24 Citations (Scopus)


Aim: The aim of this study was to explore and compare the experiences of nurses in Australia and the UK as they moved from clinical practice into higher education institutions.
Background: When nurse education moved from hospitals into higher education institutions, the roles and career pathways of nurse educators changed.
Design: The design method used in this study was qualitative interview study.
Methods: Semi‐structured interviews were undertaken with 14 nurse educators, seven in Australia and seven in the UK, in 2011–2012. Thematic analysis of the transcripts was undertaken and triangulated with automated content and thematic analysis by Leximancer© software.

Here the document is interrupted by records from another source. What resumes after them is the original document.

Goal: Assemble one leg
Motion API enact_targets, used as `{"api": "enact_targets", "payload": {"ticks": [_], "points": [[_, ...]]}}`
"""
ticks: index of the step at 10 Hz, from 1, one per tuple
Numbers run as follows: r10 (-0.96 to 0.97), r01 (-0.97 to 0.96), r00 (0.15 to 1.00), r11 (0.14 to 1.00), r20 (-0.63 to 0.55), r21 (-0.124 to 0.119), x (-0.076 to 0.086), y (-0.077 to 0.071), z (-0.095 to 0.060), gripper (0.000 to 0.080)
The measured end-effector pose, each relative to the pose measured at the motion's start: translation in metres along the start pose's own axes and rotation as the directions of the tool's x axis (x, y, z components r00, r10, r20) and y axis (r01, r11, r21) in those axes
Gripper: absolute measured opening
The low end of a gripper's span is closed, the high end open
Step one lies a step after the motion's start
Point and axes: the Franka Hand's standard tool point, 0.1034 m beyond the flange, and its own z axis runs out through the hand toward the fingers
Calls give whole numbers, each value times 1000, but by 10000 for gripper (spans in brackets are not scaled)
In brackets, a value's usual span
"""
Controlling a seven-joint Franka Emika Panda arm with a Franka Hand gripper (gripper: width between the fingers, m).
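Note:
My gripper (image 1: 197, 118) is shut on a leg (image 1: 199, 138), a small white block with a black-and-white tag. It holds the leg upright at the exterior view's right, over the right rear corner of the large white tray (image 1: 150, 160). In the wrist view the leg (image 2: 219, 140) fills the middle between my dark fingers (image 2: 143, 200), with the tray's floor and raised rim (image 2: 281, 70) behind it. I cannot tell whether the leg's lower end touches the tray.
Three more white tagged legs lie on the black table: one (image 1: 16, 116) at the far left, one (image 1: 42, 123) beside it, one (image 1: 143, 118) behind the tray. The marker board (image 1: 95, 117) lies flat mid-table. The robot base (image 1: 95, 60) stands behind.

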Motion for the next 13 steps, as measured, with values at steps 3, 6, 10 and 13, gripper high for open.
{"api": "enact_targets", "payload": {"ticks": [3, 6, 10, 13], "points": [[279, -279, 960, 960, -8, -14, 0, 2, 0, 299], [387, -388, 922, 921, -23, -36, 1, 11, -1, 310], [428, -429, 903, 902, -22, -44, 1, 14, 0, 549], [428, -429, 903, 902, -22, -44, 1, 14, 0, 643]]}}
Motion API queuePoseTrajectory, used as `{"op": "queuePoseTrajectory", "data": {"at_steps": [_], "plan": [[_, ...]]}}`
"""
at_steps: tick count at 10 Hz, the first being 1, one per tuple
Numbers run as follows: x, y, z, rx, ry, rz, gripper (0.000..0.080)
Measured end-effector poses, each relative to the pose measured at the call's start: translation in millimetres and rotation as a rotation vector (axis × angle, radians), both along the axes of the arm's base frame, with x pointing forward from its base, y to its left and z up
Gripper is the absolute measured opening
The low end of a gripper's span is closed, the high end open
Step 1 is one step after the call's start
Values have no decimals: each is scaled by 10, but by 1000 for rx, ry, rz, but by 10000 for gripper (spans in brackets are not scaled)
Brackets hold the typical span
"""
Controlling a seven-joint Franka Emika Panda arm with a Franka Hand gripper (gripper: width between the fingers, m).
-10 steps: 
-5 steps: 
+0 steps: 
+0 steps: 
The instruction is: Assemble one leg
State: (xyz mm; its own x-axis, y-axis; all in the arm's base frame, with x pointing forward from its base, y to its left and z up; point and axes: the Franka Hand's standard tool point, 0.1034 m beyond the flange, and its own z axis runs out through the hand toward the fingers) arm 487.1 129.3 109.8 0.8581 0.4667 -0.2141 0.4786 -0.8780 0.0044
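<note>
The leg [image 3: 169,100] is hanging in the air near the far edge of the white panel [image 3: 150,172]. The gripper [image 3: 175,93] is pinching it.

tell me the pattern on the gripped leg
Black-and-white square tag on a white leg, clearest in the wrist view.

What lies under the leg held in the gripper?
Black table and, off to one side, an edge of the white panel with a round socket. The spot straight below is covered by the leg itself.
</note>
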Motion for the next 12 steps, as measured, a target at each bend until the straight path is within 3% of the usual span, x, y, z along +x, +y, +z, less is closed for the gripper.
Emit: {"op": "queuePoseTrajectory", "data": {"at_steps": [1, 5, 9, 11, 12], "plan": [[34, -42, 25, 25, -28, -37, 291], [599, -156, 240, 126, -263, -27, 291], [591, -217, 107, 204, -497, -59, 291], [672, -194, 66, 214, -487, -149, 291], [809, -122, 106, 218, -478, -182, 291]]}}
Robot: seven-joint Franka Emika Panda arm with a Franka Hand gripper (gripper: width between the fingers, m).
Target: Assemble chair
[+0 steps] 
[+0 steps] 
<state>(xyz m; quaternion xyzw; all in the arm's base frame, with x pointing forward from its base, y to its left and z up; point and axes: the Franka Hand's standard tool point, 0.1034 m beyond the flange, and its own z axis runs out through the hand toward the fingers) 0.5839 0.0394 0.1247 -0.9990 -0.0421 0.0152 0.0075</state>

Findings: Nurse academics in Australia and the UK voiced similar enthusiasms and concerns. These coalesced around four emergent themes: adapting to change, external pressures, teaching and progress up the academic ladder. The Leximancer© analysis for both sites ranked ‘research’ as the primary theme, linked with ‘time’, ‘University’ and ‘nursing’ on both sites. Respondents were aware of the importance of research to career progression in universities, but most prioritized their teaching and clinical commitments for the sake of their organizations. Most respondents were supported in their doctoral studies, but the absence of postdoctoral research teams, mentors and role models was striking.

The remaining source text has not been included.